Under the Dragon's Tail
Under the Dragon’s Tail, by Maureen Jennings, 1998, McClelland and Stewart. ISBN 978-0-7710-9597-9
I caught a couple of Murdoch Mysteries TV shows on one of the many digital broadcast channels available these days. I can’t remember on which channel, “Dabl” or “Cozi” or “Heroes and Icons”, but we managed to see the same episode, season 15, episode 18, Patriot Games, twice. Amusing, but it had a few anachronisms, and some of the characters were not introduced at all.
I sought out and read Under the Dragon’s Tail, the second book in the Detective Murdoch Series which is the basis of the “Murdoch Mysteries” shows. I enjoyed reading it quite a bit.
The story takes place in 1895 Toronto, Canada, and it’s very much a period piece, as well as a police procedural murder mystery. The plot was complicated, and had enough British and Canadian cultural references to keep me from guessing the killer. That made reading the book a lot of fun for me.
As with most deeply British detective stories, the characters display a deference to inherited wealth and authority that’s just baffling. Murdoch, for example, doesn’t tell a judge something important about the judge’s family that affects Murdoch’s suspicions and investigation. This sort of deference helps wrap up loose ends in the plot, but the complication also serves as a layer of indirection to keep parochial Americans from figuring the mystery out.

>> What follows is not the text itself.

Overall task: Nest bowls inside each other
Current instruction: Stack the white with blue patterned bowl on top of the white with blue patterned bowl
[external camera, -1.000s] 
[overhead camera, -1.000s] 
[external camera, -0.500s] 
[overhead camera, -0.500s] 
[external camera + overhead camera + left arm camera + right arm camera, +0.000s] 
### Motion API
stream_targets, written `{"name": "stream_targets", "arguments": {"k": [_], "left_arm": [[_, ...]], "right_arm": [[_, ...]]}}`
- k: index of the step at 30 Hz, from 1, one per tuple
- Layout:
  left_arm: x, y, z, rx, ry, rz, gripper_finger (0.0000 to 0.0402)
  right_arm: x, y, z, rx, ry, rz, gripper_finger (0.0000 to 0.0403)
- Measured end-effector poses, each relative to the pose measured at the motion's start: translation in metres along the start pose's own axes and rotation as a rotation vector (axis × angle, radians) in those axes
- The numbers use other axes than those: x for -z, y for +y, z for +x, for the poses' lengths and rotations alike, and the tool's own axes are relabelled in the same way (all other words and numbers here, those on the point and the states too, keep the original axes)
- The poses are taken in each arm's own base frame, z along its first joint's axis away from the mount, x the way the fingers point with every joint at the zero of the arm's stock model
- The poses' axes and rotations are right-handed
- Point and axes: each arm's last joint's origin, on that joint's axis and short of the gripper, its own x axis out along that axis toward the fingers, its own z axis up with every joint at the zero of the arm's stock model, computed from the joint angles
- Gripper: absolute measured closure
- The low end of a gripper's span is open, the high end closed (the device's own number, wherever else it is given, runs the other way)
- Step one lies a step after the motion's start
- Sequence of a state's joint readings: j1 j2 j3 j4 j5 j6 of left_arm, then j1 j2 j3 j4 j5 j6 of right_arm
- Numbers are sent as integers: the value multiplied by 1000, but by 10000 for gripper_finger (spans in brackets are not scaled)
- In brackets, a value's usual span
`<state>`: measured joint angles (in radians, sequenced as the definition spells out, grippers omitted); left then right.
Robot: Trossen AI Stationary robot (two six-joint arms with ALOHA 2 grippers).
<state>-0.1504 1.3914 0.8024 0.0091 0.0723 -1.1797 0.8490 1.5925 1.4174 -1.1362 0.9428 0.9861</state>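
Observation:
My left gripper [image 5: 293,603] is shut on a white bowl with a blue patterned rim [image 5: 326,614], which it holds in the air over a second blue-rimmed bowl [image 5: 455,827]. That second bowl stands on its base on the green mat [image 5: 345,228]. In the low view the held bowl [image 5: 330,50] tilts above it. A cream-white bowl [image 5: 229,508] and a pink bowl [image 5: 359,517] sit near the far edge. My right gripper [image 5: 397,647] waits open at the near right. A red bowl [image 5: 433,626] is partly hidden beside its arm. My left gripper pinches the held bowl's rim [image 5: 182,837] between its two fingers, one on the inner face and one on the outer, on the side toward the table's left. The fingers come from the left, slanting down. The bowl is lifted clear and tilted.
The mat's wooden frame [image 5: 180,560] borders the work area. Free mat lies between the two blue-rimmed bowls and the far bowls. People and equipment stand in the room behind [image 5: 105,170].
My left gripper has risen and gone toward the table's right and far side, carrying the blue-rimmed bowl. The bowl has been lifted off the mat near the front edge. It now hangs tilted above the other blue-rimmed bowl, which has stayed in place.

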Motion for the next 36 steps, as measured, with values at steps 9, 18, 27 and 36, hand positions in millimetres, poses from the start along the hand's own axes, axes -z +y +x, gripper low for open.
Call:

For comparison, the Sherlock Holmes stories are set in about the same period, between 1880 and 1914. A.C. Doyle was roughly a contemporary of Holmes. Jennings was born in 1939, and wrote this book in 1998. Part of the atmosphere Jennings writes into the book derives from subtly pointing out differences between 1895 and 1998. The atmosphere Doyle invokes is totally different, because he was writing about his own present.